Aug. 13, 2019
I recently started an internship as a software developer, and I spent the last day and a half working on one of those problems that just makes me want to write about it. The project I’m working on is an IoT app where a device somewhere in the world with a 4G connection has to accumulate and send accurate logs to a cloud server. This sounds simple enough, but some of the particulars of the device makes getting logs a bit of a challenge.
Yesterday, my team lead/mentor was looking at some logs we received to check for accuracy. As an intern, I had the all-important job of watching our test machine running, manually timing it, and comparing the real times against our logs to check for accuracy. Unfortunately for me, the app wasn’t logging! Fortunately for me (seriously, this turned out to be really cool), my team lead has other projects to work on, so I got to dig into the problem.
Some important things to note: the app running on these devices is written in Java, which is fine, except I only know a little bit of Java; these devices are part of an embedded system, which is fine, except the end users only shut them down by cutting the power. These two things wound up being pretty important, but I’m getting ahead of myself.
One of the most important things to do to get to the bottom of any technology problem is to make sure you can re-create the issue. We’d been letting our test machine run overnight to accumulate some logs, and a peek at the file showed it hadn’t recorded any activity since we started it up the previous afternoon. It did have good records up to its last shutdown/restart cycle, just nothing after the last time it booted up.

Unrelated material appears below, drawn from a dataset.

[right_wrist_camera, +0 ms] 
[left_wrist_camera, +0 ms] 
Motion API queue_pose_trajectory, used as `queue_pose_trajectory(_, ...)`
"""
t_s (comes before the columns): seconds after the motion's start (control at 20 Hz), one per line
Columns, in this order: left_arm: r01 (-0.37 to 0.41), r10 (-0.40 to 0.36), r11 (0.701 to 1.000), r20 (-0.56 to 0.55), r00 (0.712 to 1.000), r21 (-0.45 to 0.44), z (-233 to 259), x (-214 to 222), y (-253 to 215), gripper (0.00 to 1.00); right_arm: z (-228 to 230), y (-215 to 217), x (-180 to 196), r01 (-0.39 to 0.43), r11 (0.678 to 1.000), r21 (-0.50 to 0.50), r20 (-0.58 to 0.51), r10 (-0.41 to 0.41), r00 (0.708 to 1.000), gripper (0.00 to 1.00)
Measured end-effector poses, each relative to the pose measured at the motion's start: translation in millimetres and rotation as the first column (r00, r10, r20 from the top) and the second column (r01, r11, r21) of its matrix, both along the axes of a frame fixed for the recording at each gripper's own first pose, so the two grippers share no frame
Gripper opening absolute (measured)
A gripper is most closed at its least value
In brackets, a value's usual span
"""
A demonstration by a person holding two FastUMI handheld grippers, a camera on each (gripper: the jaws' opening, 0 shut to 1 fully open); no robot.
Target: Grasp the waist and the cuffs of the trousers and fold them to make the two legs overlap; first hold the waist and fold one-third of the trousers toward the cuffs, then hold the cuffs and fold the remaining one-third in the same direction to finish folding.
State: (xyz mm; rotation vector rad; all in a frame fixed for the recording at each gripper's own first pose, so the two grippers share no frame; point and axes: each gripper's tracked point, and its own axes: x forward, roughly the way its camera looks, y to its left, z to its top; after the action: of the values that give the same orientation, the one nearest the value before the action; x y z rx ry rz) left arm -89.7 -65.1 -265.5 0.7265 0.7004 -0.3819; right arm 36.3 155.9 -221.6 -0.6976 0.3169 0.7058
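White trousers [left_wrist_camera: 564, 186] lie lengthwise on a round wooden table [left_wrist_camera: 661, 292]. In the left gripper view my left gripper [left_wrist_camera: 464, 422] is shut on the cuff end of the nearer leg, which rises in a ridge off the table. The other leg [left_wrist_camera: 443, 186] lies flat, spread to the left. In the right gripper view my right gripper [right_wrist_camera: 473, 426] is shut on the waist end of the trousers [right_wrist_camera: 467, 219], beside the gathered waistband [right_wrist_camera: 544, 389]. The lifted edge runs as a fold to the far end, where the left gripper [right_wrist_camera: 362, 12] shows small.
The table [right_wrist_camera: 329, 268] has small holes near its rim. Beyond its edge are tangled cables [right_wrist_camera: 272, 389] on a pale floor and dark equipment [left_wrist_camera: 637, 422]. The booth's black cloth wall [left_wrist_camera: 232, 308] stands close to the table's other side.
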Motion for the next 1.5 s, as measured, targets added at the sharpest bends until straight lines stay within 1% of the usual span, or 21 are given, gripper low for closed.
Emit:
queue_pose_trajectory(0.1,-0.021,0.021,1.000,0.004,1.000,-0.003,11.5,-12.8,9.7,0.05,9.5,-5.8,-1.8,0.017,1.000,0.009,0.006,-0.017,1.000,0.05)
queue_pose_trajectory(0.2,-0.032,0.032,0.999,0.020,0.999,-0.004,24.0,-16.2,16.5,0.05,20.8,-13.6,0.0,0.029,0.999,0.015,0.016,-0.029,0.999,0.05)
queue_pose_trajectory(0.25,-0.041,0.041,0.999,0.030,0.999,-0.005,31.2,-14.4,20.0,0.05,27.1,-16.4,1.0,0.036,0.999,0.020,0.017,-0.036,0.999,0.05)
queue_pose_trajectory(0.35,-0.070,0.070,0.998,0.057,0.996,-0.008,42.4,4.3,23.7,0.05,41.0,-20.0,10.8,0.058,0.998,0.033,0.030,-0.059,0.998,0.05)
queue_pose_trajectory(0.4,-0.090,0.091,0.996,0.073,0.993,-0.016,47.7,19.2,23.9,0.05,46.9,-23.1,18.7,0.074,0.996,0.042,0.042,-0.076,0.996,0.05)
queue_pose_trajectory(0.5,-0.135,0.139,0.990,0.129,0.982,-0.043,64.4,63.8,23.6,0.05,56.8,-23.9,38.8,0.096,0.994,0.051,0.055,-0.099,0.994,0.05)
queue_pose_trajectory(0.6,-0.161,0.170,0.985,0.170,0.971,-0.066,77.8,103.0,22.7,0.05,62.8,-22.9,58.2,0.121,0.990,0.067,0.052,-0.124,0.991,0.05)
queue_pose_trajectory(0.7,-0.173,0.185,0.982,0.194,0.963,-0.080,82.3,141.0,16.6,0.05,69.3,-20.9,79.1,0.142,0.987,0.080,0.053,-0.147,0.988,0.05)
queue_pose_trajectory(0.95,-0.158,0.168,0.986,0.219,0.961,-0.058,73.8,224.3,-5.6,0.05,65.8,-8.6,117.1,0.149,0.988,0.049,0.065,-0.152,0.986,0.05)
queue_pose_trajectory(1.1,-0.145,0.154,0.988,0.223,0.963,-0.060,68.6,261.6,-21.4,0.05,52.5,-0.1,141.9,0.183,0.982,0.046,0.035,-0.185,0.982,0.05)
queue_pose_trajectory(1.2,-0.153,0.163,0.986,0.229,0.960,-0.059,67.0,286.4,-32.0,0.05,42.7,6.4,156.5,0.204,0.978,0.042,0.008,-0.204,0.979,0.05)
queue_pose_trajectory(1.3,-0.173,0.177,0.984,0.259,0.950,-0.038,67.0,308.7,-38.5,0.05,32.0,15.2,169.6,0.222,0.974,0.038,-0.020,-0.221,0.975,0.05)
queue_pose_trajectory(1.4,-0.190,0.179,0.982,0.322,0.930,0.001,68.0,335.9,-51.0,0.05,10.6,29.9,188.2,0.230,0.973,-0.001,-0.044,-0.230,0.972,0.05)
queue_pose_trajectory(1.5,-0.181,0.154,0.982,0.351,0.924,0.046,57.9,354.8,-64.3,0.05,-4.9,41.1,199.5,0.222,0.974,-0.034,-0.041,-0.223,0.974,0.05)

I did what any IT guy would do, and turned the machine off and back on again, gently. It booted up, and wrote logs just fine. Then I did what no IT guy (or anyone else) should ever do, and I unplugged it while it was running and plugged it back in over and over again checking to see if it was logging each time. Unluckily, sometimes it was logging, and sometimes it wasn’t.
Upon further examination, the logs directory contained some files I wasn’t expecting. There was Program.log (expected), but also Program.log.lck and Program.log.1 and Program.log.1.lck. Some quick google research brought me to this StackOverflow question, which led me to Wikipedia, and finally to the Java docs themselves. All of that research led me to the conclusion that our hard shutdown wasn’t giving the JVM time to clean up after itself. To test this, I ran a series of tests both with the hard shutdown, with sending SIGKILL signals to the Java process, and with sending more gentle SIGTERM signals.

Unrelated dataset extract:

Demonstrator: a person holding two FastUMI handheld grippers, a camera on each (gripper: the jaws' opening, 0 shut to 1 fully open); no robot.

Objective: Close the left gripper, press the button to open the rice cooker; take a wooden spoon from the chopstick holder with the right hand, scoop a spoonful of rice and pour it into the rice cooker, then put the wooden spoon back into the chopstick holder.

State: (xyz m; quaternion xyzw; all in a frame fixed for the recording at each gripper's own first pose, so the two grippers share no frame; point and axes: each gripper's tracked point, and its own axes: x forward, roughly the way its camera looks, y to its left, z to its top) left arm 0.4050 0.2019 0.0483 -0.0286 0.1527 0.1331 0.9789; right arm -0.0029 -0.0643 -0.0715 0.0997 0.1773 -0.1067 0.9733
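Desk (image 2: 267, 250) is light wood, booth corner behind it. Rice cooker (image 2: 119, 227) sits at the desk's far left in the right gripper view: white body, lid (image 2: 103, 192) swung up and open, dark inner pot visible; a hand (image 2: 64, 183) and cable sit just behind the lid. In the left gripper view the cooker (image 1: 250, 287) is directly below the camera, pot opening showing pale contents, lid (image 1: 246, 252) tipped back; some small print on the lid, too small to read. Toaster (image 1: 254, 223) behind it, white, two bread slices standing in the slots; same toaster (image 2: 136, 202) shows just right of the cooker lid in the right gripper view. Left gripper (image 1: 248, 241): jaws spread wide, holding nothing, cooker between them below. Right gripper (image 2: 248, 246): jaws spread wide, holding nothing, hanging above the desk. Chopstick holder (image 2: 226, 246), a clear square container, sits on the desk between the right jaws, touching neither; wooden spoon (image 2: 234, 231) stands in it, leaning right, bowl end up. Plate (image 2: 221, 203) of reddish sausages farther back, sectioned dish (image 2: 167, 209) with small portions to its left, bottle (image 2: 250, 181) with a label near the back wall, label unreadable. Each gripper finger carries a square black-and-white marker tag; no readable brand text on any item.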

The Java running the main function on these devices creates a Logger object, which writes to a file using a FileHandler, that locks the log files while writing. This makes sense, and is definitely necessary to stop multiple processes from trying to write to the same file at the same time. For this application, though, there are a couple of things that make this a problem.
Because we’re not in control of when/how the machines are shut down, it’s possible for them to get shut down during a write operation. This doesn’t happen every time, but when it did happen the log would contain a corrupt/null line, and the application would be sometimes be logging to Program.log.1 instead of Program.log.
Another thing about these machines is that they are self updating. On bootup, they make a request to a cloud app to see if they need to pull down a code update. If they do pull an update, the updater rebuilds the app in the background and restarts the main application (without restarting the machine). This could also occur while the log file was open, and we’d get the same result: Logs being written to log.1, and lock files all over the place.
Because these machines are embedded we don’t really need to read these files directly, and it would be a giant pain to do even if we wanted to. Instead, the devices run a service that sends any recorded logs to the cloud. It was simple enough to add a check for the additional files and clean them up if they were present.
In a perfect world, we’d set these devices up with small-capacity batteries and send a gentle shutdown signal when the main power was cut. This isn’t a perfect world, however, so the solution that gets our logs to the cloud with the least amount of additional work won.
Concurrency is hard. Distributed systems are hard. Embedded systems are hard. The best solution is most often the one that works.
If anyone has any advice on how to gracefully handle hard shutdowns, let me know.